A Library Of The Mind – Simone Martel

Library photograph.

When I was very young I knew about Carnegie libraries built all around the country, a steel tycoon’s gift to the nation. They were special places, the sort of mansions rich people might live in, only devoted to books. My branch, in Oakland, California, had high ceilings, wood paneling, a fireplace and sofas. For an ordinary child coming from an ordinary home, to come into this special place, a mansion devoted to the written word, how could I not think books were special?

My mom was the children’s librarian at this branch, and I would go with her to work on Saturdays. The day often included a trip to McDonald’s down the street. My dad was a bit of a hippie in his long-haired days, a health food nut, and this was our weekly escape from the rigors of whole grains and homemade yogurt. Eating our forbidden burgers, my mom and I would discuss what books she should read for story hour. She had good taste. Only the best. Charlotte’s Web, the Miss Bianca books, about a detective mouse, A Cricket in Times Square. I don’t remember any princesses. The favorites I remember were about small creatures, insects, things we might overlook in our everyday lives. That small-scale perspective appeals to children, who often feel themselves underfoot in the adult world, a world of giants.

As I grew older, I read just about anything, from Go Ask Alice to Daddy was a Number Runner. From Portrait of Jennie to The Thorn Birds. My mom never said, “Don’t read that, that’s too old for you, that’s inappropriate.” Or even, “Well, that’s just not very good.” Of course she was busy working. She left me pretty much to myself. When I wasn’t reading in one of the easy chairs upstairs, I was amusing myself in the basement, playing alone in the dim warren of rooms.

There was meeting room with a huge table and small windows near the ceiling, offering views of feet passing along the sidewalk in front of the library. I played an Anne Frank-inspired game, peeking out at the bustle, unseen.
There was another room filled with shelves of stacked magazines. I spent hours paging through copies of Life from the 40s and 50s, fascinated by the advertisements and pictures of movie stars.

There was also theater with a small stage where I pretended to be an actress, myself. When I tired of that, I played don’t-touch-the-ground, crossing the theater by stepping on the folding chairs.

Finally, there was a long, narrow L-shaped furnace room where I terrified myself, inching along the brick walls by touch, approaching the monster-furnace, with its strange hums and clanks.

These basement imaginary games were a kind of story-telling, and I associated them with the books in the bright rooms upstairs, not consciously planning to write my own books someday, but knowing absolutely how important stories were to me. All kinds of stories.

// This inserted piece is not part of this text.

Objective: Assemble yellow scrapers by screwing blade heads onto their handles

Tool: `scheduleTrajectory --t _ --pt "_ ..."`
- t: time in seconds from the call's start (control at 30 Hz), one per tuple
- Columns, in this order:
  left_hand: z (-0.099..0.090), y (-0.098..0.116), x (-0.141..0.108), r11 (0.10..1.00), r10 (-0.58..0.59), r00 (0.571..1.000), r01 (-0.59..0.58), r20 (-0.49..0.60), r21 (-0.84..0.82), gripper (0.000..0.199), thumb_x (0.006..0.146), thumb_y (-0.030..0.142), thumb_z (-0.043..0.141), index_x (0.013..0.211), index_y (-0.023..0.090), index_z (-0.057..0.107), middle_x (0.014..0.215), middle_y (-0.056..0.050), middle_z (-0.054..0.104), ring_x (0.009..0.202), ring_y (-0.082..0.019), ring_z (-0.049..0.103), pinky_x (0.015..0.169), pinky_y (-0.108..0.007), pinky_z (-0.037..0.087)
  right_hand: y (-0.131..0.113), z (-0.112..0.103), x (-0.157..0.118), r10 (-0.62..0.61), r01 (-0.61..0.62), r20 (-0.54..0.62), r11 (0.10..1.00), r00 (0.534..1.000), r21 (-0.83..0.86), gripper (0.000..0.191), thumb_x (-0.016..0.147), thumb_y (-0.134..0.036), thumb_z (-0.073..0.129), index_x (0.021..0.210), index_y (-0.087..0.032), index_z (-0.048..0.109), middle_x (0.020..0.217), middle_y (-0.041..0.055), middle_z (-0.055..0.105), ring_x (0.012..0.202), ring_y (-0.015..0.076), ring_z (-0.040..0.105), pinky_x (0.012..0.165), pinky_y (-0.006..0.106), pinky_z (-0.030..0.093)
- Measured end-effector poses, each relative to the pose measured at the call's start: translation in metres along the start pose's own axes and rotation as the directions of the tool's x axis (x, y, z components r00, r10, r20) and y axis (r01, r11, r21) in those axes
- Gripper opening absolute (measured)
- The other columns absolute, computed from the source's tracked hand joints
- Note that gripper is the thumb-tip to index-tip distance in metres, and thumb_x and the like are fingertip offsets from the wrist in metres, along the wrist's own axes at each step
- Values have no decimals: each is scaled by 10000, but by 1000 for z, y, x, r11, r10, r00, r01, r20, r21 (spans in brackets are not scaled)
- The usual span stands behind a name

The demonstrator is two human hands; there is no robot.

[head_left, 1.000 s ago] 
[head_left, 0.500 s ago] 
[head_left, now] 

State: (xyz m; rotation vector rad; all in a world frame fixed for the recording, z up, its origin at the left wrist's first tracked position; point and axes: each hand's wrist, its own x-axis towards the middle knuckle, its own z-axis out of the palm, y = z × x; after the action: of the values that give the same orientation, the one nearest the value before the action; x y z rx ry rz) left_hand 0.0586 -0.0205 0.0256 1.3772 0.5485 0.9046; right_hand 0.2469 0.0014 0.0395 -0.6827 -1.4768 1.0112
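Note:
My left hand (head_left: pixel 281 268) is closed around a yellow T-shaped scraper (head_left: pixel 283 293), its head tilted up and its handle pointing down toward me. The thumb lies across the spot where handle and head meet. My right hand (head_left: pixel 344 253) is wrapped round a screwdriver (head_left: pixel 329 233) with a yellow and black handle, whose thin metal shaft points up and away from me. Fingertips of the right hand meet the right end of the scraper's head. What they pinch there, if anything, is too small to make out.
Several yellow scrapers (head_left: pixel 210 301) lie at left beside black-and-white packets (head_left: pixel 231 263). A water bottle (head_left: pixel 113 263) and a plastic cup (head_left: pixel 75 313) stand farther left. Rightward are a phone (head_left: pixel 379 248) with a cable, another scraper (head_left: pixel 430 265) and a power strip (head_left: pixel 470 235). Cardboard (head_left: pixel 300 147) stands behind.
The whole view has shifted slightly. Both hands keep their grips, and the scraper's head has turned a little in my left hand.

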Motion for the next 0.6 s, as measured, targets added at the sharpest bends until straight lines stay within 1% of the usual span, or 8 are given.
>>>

There was a third area, too, behind the front desk, two connected rooms with a mini-kitchen, a lounge and for a while, a library cat. This is where the librarians and aides rested and chatted over coffees or Cokes. I remember them as a bunch of funny, smart people, mostly women, who were nice to the little girl in their midst. I’m grateful to my mom for taking me to work with her and letting me read and play, observe and listen.

She’s gone now, but she’s left me with these memories. They’ve become a sort of library of the mind, full of the books I read there—other people’s stories—also my own stories, created when I played my imaginary games. And I like to think there was one more basement room, one I never found, not crammed with old furniture or stacks of dusty magazines, but with the spirits of all the stories I have yet to write.